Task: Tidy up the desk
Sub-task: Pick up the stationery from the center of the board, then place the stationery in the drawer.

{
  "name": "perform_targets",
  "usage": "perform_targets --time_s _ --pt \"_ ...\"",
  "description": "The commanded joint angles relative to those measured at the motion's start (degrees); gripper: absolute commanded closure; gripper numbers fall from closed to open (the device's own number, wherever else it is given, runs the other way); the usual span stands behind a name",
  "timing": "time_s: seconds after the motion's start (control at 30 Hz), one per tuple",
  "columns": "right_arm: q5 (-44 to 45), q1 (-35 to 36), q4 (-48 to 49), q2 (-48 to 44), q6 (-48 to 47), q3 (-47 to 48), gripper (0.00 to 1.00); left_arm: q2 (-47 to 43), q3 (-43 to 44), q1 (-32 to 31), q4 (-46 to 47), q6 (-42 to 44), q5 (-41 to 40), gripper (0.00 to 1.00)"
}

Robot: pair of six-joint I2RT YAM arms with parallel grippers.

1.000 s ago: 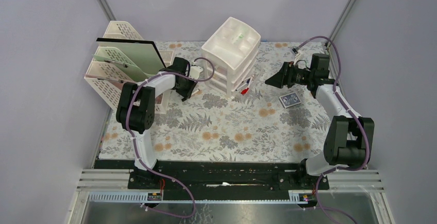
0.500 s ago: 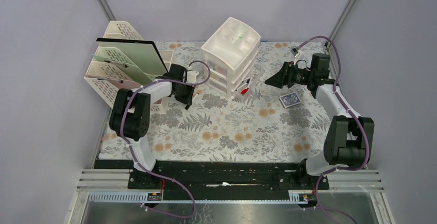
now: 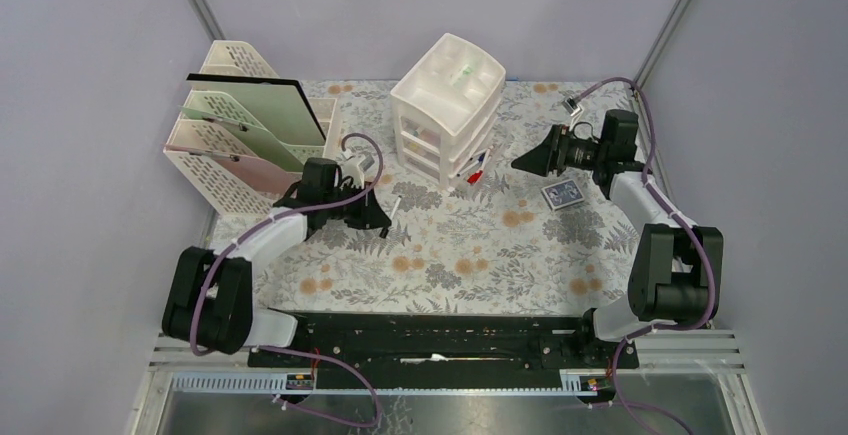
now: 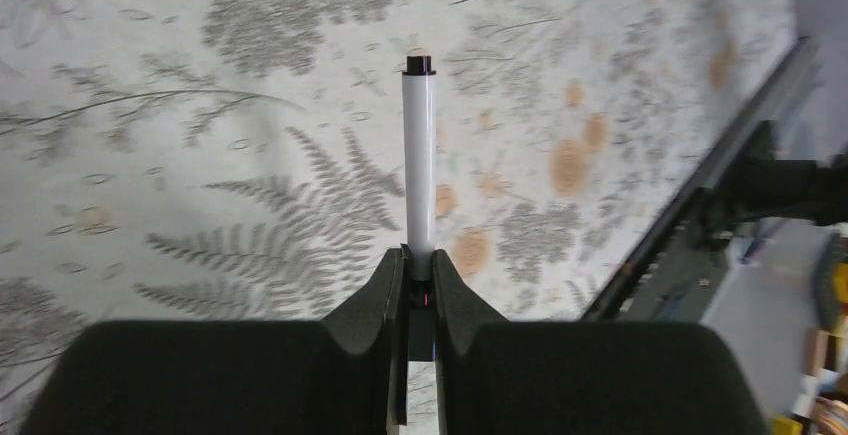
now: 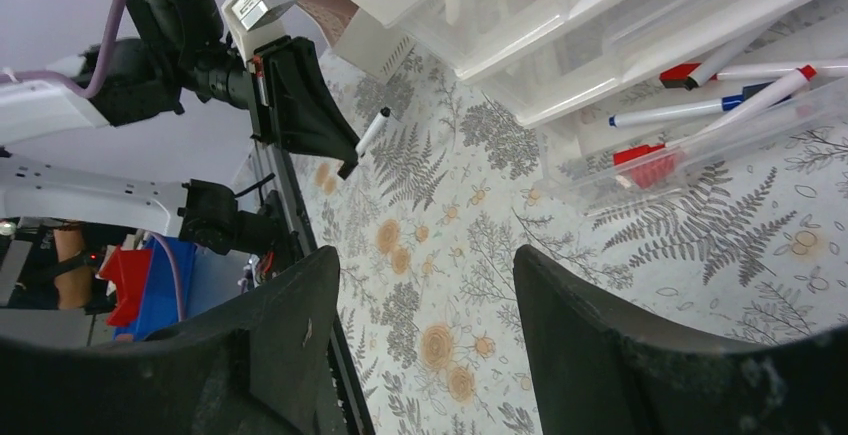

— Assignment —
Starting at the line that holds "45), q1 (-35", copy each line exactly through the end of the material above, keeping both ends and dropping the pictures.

— Exercise response —
  "columns": "right_arm: q5 (-44 to 45), q1 (-35 to 36), q4 (-48 to 49), q2 (-48 to 44), q6 (-48 to 47), q3 (-47 to 48), gripper (0.00 to 1.00); left_arm: q2 (-47 to 43), q3 (-43 to 44), q1 (-32 to 31), q4 (-46 to 47), q6 (-42 to 44), q5 (-41 to 40), gripper (0.00 to 1.00)"
}

Robot: pair of six-joint I2RT YAM arms with parallel grippers.

1.000 s ago: 
0.500 s ago: 
now: 
now: 
now: 

Work on this exercise has been finished.